Required action:
Single out the lines of the material that contain "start" and copy them.

Provided material:
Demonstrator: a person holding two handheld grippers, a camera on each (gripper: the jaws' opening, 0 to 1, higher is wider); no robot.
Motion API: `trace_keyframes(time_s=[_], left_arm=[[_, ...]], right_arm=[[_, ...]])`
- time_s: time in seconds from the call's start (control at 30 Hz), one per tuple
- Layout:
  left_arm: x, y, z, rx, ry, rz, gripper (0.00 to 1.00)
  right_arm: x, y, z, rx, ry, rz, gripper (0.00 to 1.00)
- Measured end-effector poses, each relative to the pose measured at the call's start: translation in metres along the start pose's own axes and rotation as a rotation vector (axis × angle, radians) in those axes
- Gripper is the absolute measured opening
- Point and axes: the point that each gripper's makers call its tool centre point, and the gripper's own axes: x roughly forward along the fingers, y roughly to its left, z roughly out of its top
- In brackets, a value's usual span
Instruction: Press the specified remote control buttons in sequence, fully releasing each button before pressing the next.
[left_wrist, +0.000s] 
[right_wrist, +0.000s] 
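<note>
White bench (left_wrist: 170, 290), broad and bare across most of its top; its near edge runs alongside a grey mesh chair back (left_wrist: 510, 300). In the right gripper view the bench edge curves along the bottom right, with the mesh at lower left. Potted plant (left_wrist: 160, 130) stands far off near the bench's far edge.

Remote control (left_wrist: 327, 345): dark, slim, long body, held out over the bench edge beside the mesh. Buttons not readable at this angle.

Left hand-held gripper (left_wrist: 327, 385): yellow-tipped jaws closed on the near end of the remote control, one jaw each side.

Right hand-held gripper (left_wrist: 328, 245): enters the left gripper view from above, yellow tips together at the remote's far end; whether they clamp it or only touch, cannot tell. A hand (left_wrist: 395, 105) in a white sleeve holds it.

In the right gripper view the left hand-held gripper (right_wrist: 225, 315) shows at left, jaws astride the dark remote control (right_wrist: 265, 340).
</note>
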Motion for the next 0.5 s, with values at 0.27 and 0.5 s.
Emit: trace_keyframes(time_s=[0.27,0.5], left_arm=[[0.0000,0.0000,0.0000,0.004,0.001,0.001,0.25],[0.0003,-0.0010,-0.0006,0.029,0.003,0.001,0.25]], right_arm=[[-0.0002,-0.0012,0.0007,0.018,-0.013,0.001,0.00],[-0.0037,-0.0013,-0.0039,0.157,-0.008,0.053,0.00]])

Task response:
- time_s: time in seconds from the call's start (control at 30 Hz), one per tuple
- Measured end-effector poses, each relative to the pose measured at the call's start: translation in metres along the start pose's own axes and rotation as a rotation vector (axis × angle, radians) in those axes

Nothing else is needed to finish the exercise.